After matching Comirnaty, Providence plans phase 3 booster study for COVID-19 vaccine candidate

Almost two years after phase 3 results on the leading COVID-19 vaccines started rolling in, Providence Therapeutics has posted midphase data on its mRNA candidate and outlined plans to move into a pivotal booster study.

Canada-based Providence created the COVID-19 vaccine, which is based on the ancestral virus found in Wuhan, in April 2020 and began a phase 1 clinical trial early the next year. A phase 2 trial got underway at the start of 2022 to compare the safety, tolerability and immunogenicity of PTX-COVID19-B to Pfizer and BioNTech’s Comirnaty, leading to Wednesday’s data drop.

The study of 565 subjects found PTX-COVID19-B is noninferior to Comirnaty in terms of the geometric mean titer ratio of neutralizing antibodies two weeks after the second of two intramuscular injections. Providence also reported that the two vaccines had similar safety and tolerability profiles. 

Based on the data, Providence plans to move into a phase 3 clinical trial that will assess PTX-COVID19-B as a booster. Everest Medicines, which licensed PTX-COVID19-B in China and Southeast Asia, has already filed to run phase 3 trials that will compare the vaccine to Comirnaty and AstraZeneca’s Vaxzevria in the booster setting.

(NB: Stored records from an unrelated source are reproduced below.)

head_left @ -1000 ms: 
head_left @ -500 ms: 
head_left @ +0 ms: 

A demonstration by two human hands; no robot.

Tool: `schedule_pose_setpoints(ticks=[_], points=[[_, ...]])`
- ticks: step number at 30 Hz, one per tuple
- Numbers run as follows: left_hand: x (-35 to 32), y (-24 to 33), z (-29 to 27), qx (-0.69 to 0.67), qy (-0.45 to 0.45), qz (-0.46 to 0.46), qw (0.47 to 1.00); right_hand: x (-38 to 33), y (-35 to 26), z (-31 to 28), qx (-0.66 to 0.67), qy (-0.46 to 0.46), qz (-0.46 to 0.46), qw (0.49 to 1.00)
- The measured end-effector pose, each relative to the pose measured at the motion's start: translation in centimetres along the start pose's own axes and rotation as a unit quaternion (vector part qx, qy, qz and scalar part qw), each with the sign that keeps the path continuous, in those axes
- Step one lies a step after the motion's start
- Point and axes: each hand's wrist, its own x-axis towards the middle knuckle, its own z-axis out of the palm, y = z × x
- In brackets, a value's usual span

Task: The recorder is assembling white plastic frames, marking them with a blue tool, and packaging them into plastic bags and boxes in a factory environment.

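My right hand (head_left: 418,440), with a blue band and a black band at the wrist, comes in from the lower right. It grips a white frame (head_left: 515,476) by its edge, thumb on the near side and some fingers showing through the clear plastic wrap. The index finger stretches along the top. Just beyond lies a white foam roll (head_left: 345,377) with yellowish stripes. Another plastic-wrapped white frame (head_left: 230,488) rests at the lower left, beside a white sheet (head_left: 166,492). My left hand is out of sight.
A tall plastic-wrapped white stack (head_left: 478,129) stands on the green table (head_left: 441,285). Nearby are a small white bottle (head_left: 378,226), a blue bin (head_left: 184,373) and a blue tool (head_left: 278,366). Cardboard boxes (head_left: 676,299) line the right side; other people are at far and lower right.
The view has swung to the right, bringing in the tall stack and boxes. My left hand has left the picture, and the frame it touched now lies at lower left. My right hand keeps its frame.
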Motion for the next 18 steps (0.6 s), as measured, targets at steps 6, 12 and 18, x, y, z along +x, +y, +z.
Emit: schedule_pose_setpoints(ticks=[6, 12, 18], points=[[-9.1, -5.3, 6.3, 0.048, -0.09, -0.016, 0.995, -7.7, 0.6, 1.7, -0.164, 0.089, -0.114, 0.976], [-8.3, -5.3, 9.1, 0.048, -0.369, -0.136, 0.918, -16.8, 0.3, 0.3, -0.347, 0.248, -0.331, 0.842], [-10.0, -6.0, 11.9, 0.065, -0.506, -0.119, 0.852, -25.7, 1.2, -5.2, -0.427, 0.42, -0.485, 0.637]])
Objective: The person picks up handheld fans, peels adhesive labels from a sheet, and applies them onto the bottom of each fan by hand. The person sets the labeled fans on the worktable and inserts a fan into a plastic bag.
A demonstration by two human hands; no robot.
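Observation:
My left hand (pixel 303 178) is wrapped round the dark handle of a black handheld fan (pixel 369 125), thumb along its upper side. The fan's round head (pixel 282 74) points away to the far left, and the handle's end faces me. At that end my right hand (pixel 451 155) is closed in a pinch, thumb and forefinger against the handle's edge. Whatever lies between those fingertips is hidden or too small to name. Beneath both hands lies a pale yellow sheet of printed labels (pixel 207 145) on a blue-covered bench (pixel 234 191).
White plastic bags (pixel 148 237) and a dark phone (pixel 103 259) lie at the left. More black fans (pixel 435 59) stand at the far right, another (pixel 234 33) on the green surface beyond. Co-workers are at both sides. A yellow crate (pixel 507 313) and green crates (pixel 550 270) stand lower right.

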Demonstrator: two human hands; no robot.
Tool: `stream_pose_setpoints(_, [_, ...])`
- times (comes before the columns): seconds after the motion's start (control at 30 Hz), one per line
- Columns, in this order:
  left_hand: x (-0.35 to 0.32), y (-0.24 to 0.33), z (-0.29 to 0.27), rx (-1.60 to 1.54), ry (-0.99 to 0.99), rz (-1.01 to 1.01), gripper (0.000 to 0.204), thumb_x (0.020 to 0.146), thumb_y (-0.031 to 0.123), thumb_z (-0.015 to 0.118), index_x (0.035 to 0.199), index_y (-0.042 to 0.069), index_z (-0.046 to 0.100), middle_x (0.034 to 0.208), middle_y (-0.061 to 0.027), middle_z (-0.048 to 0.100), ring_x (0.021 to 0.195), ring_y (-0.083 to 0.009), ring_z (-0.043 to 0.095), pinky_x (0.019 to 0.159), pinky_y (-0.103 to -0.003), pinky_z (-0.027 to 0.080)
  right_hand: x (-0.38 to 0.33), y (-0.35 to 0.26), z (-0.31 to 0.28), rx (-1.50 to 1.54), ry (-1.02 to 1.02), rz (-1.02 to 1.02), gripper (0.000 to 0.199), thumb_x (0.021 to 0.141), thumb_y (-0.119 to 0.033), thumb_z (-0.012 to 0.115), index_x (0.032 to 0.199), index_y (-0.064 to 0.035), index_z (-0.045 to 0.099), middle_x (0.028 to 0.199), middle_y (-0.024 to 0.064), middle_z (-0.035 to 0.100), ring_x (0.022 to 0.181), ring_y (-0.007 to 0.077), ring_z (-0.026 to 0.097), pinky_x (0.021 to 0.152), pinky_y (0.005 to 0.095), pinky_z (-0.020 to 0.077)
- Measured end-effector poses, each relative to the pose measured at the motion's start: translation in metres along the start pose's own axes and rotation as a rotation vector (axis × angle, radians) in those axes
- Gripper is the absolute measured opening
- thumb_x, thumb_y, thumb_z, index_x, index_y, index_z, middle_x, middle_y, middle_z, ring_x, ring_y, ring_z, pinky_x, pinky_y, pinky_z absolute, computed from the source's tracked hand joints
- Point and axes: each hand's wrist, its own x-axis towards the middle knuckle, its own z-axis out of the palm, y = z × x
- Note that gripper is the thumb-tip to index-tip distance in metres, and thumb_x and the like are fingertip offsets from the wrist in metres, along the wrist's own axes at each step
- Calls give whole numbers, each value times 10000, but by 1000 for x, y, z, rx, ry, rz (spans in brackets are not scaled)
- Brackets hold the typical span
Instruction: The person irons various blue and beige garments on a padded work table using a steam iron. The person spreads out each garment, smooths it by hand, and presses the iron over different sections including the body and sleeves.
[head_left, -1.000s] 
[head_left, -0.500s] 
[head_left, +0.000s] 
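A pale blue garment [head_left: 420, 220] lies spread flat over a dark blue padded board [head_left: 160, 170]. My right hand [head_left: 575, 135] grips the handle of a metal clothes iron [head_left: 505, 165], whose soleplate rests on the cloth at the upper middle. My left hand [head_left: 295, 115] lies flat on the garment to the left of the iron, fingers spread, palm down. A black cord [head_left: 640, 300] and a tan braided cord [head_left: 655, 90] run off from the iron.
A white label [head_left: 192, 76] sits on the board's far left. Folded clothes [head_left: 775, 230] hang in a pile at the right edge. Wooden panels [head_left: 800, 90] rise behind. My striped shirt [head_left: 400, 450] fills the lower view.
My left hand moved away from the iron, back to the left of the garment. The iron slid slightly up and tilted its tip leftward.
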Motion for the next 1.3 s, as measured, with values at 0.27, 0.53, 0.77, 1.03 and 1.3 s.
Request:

While Providence is still working to validate its vaccine against the original SARS-CoV-2 virus, Moderna and the Pfizer-BioNTech collaboration have already moved onto shots designed to protect against certain subvariants of omicron. Data on other vaccines suggest the viruses now circulating may partly evade the protection provided by PTX-COVID19-B, but Providence sees value in advancing the candidate.

The biotech lists a second vaccine candidate, PTX-COVID19-LT, designed in light of COVID-19 variants in its pipeline. Providence envisages its vaccine against the ancestral COVID-19 strain paving the way for PTX-COVID19-LT, the status of which will be determined “in the near future.”